» Your task
Your task is to write out every line of the data exactly. Drop the pictures.

» Supplied data
──────

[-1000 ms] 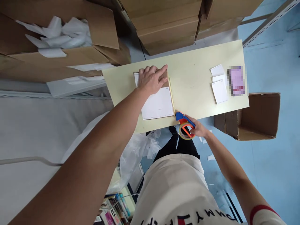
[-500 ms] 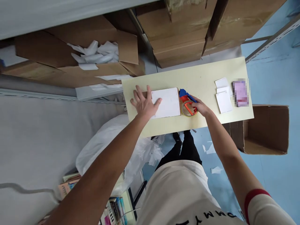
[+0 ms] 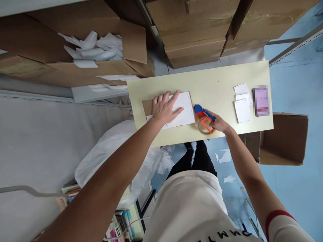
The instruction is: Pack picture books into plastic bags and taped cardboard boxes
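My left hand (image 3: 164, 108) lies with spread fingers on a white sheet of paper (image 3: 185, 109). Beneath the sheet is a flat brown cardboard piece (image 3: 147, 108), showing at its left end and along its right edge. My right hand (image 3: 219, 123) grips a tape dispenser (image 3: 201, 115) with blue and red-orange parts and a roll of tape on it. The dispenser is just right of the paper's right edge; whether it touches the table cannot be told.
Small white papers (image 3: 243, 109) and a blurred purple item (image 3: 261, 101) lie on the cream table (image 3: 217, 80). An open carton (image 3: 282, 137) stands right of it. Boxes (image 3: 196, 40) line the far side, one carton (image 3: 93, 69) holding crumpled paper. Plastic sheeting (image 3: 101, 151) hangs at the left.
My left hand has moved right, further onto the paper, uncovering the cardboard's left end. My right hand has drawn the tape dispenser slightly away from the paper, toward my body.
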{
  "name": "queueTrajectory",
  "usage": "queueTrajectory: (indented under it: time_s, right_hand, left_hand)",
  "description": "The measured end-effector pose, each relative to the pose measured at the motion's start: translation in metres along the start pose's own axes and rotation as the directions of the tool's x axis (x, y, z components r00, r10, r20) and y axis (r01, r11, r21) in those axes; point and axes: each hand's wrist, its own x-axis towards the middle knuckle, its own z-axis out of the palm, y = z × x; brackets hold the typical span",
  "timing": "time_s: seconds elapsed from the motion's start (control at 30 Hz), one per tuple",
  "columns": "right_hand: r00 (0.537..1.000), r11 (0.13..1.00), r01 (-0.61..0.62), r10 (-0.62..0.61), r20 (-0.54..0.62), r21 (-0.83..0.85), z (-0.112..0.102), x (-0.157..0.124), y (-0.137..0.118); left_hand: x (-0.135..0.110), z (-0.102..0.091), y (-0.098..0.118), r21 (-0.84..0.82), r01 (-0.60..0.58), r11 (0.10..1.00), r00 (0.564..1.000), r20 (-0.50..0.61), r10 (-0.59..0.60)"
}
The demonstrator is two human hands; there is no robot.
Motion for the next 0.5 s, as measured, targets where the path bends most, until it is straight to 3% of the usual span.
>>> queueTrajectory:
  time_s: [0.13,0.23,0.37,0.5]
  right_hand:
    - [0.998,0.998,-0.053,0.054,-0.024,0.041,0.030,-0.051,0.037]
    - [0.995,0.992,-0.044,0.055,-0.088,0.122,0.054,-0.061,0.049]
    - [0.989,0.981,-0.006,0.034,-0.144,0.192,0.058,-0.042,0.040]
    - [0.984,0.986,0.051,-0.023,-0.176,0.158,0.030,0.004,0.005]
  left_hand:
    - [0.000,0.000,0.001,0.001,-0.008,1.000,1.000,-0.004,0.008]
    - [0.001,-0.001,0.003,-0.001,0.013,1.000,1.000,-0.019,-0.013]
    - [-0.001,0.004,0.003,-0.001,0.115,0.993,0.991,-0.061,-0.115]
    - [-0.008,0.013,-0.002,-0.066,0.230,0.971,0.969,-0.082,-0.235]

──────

» Exercise result
[-1000 ms] 
[-500 ms] 
[+0 ms] 
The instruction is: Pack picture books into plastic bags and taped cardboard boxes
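My left hand (image 3: 164, 108) lies with spread fingers on a white sheet of paper (image 3: 185, 109). Beneath the sheet is a flat brown cardboard piece (image 3: 147, 108), showing at its left end and along its right edge. My right hand (image 3: 219, 123) grips a tape dispenser (image 3: 201, 115) with blue and red-orange parts and a roll of tape on it. The dispenser is just right of the paper's right edge; whether it touches the table cannot be told.
Small white papers (image 3: 243, 109) and a blurred purple item (image 3: 261, 101) lie on the cream table (image 3: 217, 80). An open carton (image 3: 282, 137) stands right of it. Boxes (image 3: 196, 40) line the far side, one carton (image 3: 93, 69) holding crumpled paper. Plastic sheeting (image 3: 101, 151) hangs at the left.
My left hand has moved right, further onto the paper, uncovering the cardboard's left end. My right hand has drawn the tape dispenser slightly away from the paper, toward my body.
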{
  "name": "queueTrajectory",
  "usage": "queueTrajectory: (indented under it: time_s, right_hand, left_hand)",
  "description": "The measured end-effector pose, each relative to the pose measured at the motion's start: translation in metres along the start pose's own axes and rotation as the directions of the tool's x axis (x, y, z components r00, r10, r20) and y axis (r01, r11, r21) in those axes; point and axes: each hand's wrist, its own x-axis towards the middle knuckle, its own z-axis out of the palm, y = z × x; brackets hold the typical span",
  "timing": "time_s: seconds elapsed from the motion's start (control at 30 Hz), one per tuple",
  "columns": "right_hand: r00 (0.537..1.000), r11 (0.13..1.00), r01 (-0.61..0.62), r10 (-0.62..0.61), r20 (-0.54..0.62), r21 (-0.83..0.85), z (-0.112..0.102), x (-0.157..0.124), y (-0.137..0.118); left_hand: x (-0.135..0.110), z (-0.102..0.091), y (-0.098..0.118), r21 (-0.84..0.82), r01 (-0.60..0.58), r11 (0.10..1.00), r00 (0.564..1.000), r20 (-0.50..0.61), r10 (-0.59..0.60)"
}
The demonstrator is two human hands; there is no robot.
Motion for the next 0.5 s, as measured, targets where the path bends most, until it is straight to 3% of the usual span.
>>> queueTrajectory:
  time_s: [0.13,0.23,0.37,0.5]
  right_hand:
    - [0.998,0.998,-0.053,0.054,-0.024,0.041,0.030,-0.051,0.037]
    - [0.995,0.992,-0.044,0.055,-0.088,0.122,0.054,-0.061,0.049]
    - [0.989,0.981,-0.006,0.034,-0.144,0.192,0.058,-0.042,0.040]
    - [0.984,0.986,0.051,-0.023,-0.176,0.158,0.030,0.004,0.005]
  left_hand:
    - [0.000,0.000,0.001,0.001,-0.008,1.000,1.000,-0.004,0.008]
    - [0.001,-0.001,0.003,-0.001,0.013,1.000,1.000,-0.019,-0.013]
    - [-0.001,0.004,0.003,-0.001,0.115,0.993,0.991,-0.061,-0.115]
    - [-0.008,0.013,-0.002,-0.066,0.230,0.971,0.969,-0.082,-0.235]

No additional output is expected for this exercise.